**EXERCISE DESCRIPTION**
Check every line of the data below for the string "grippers", and copy the ones that hold it.

**DATA**
******************************

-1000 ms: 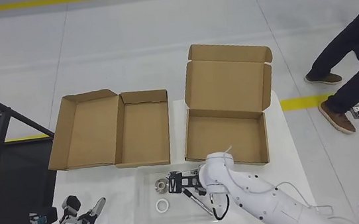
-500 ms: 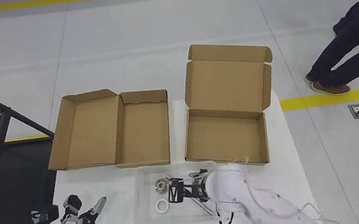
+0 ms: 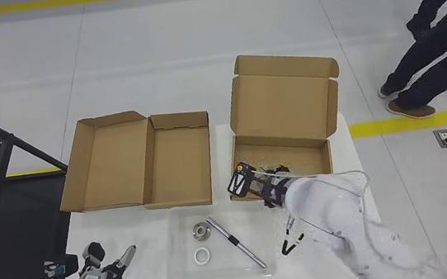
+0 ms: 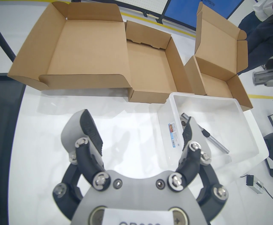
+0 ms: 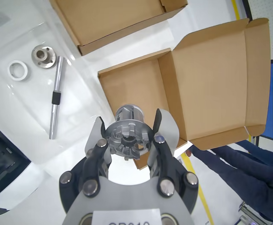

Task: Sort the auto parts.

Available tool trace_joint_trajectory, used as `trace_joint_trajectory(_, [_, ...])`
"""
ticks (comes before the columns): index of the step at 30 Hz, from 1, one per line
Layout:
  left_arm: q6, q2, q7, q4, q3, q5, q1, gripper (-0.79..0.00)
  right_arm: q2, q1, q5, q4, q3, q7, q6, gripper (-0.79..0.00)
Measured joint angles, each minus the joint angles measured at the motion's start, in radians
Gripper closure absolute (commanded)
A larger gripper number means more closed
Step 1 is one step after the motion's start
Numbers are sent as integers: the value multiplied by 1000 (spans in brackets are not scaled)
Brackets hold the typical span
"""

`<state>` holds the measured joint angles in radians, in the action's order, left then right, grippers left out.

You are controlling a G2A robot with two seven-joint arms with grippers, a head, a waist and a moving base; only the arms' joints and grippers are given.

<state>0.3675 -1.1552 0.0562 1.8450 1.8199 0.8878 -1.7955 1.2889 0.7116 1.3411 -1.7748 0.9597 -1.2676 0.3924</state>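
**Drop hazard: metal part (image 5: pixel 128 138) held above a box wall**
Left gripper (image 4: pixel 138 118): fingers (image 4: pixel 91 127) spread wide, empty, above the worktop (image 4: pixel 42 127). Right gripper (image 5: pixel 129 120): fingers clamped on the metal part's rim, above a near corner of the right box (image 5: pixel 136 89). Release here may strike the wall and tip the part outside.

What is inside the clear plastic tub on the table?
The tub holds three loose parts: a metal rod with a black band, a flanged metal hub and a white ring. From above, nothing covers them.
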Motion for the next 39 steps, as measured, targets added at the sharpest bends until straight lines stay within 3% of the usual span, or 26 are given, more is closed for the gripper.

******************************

**YOUR RESPONSE**
`<state>` holds the measured joint angles in radians, in the action's order, left then right, grippers left out.
You are controlling a G2A robot with two seven-joint arms with grippers, a head, a waist and a moving base; only the arms' joints and grippers are given.

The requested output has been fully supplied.